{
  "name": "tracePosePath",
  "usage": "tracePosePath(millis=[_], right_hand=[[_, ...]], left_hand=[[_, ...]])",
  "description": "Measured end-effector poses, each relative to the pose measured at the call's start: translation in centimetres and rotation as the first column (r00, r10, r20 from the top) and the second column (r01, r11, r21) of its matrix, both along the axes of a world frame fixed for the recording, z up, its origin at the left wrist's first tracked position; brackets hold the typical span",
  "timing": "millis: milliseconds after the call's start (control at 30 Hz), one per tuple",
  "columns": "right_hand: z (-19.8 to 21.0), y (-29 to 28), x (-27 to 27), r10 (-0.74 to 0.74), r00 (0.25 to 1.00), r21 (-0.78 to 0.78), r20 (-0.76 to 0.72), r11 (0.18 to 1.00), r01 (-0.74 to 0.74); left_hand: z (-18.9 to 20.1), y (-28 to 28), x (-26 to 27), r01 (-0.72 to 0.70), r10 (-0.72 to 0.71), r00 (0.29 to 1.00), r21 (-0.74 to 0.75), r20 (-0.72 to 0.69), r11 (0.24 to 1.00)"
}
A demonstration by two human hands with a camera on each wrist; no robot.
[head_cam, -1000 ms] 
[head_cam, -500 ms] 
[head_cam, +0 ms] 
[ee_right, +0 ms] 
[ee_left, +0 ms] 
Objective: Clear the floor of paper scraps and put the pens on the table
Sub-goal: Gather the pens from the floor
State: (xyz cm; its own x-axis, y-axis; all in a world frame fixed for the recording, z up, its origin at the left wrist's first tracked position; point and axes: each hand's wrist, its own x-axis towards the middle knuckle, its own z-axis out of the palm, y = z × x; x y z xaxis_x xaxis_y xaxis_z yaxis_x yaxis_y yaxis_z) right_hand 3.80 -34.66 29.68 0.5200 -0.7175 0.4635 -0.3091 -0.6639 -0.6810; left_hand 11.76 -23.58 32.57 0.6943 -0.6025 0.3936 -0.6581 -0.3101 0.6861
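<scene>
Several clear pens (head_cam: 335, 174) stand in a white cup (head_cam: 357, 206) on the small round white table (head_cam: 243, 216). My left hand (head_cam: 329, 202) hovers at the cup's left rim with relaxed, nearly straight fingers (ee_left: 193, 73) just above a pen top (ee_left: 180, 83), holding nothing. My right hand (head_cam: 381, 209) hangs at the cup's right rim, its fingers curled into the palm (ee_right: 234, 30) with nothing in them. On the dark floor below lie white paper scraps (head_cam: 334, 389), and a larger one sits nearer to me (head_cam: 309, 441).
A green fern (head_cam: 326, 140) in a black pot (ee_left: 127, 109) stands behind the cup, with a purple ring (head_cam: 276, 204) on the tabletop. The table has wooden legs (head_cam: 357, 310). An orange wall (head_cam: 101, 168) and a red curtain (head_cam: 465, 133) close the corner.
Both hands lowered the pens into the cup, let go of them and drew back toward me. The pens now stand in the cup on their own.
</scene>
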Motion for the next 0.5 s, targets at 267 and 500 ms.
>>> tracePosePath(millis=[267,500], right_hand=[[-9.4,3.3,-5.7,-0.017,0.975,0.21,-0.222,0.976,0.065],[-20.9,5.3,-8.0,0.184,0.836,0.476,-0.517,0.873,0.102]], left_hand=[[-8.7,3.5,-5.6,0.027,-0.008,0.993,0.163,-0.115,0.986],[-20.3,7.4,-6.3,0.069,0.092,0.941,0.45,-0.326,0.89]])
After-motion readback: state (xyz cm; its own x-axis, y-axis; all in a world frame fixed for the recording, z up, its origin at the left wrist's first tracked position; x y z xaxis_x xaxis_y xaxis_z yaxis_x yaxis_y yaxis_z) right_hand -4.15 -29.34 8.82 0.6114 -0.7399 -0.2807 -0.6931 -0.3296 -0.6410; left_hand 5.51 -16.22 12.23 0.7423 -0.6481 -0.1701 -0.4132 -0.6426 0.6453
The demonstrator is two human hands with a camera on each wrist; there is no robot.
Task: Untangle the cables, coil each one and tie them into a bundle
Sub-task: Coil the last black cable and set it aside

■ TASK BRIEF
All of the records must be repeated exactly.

■ EXPECTED OUTPUT
{
  "name": "tracePosePath",
  "usage": "tracePosePath(millis=[_], right_hand=[[_, ...]], left_hand=[[_, ...]])",
  "description": "Measured end-effector poses, each relative to the pose measured at the call's start: translation in centimetres and rotation as the first column (r00, r10, r20 from the top) and the second column (r01, r11, r21) of its matrix, both along the axes of a world frame fixed for the recording, z up, its origin at the left wrist's first tracked position; brackets hold the typical span",
  "timing": "millis: milliseconds after the call's start (control at 30 Hz), one per tuple",
  "columns": "right_hand: z (-19.8 to 21.0), y (-29 to 28), x (-27 to 27), r10 (-0.74 to 0.74), r00 (0.25 to 1.00), r21 (-0.78 to 0.78), r20 (-0.76 to 0.72), r11 (0.18 to 1.00), r01 (-0.74 to 0.74); left_hand: z (-18.9 to 20.1), y (-28 to 28), x (-26 to 27), r01 (-0.72 to 0.70), r10 (-0.72 to 0.71), r00 (0.29 to 1.00), r21 (-0.74 to 0.75), r20 (-0.72 to 0.69), r11 (0.24 to 1.00)"
}
A demonstration by two human hands with a camera on each wrist; no robot.
[head_cam, -1000 ms] 
[head_cam, -500 ms] 
[head_cam, +0 ms] 
[ee_right, +0 ms] 
[ee_left, +0 ms] 
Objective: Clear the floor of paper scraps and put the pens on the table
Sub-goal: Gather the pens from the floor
State: (xyz cm; its own x-axis, y-axis; all in a world frame fixed for the recording, z up, its origin at the left wrist's first tracked position; point and axes: each hand's wrist, its own x-axis towards the middle knuckle, its own z-axis out of the palm, y = z × x; x y z xaxis_x xaxis_y xaxis_z yaxis_x yaxis_y yaxis_z) right_hand 3.80 -34.66 29.68 0.5200 -0.7175 0.4635 -0.3091 -0.6639 -0.6810; left_hand 11.76 -23.58 32.57 0.6943 -0.6025 0.3936 -0.6581 -0.3101 0.6861
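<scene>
Several clear pens (head_cam: 335, 174) stand in a white cup (head_cam: 357, 206) on the small round white table (head_cam: 243, 216). My left hand (head_cam: 329, 202) hovers at the cup's left rim with relaxed, nearly straight fingers (ee_left: 193, 73) just above a pen top (ee_left: 180, 83), holding nothing. My right hand (head_cam: 381, 209) hangs at the cup's right rim, its fingers curled into the palm (ee_right: 234, 30) with nothing in them. On the dark floor below lie white paper scraps (head_cam: 334, 389), and a larger one sits nearer to me (head_cam: 309, 441).
A green fern (head_cam: 326, 140) in a black pot (ee_left: 127, 109) stands behind the cup, with a purple ring (head_cam: 276, 204) on the tabletop. The table has wooden legs (head_cam: 357, 310). An orange wall (head_cam: 101, 168) and a red curtain (head_cam: 465, 133) close the corner.
Both hands lowered the pens into the cup, let go of them and drew back toward me. The pens now stand in the cup on their own.
</scene>
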Motion for the next 0.5 s, targets at 267 and 500 ms.
>>> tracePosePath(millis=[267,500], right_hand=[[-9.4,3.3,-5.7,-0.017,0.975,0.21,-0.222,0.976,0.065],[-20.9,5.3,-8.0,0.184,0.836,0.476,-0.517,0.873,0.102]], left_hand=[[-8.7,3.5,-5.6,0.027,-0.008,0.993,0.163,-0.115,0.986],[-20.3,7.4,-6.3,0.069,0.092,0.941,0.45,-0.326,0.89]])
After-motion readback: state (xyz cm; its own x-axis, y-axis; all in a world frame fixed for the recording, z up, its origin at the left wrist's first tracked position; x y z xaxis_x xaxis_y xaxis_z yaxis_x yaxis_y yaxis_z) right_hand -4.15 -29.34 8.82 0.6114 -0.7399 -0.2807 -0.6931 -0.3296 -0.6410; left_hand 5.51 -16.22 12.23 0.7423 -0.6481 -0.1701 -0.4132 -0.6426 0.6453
The demonstrator is two human hands with a camera on each wrist; there is no robot.
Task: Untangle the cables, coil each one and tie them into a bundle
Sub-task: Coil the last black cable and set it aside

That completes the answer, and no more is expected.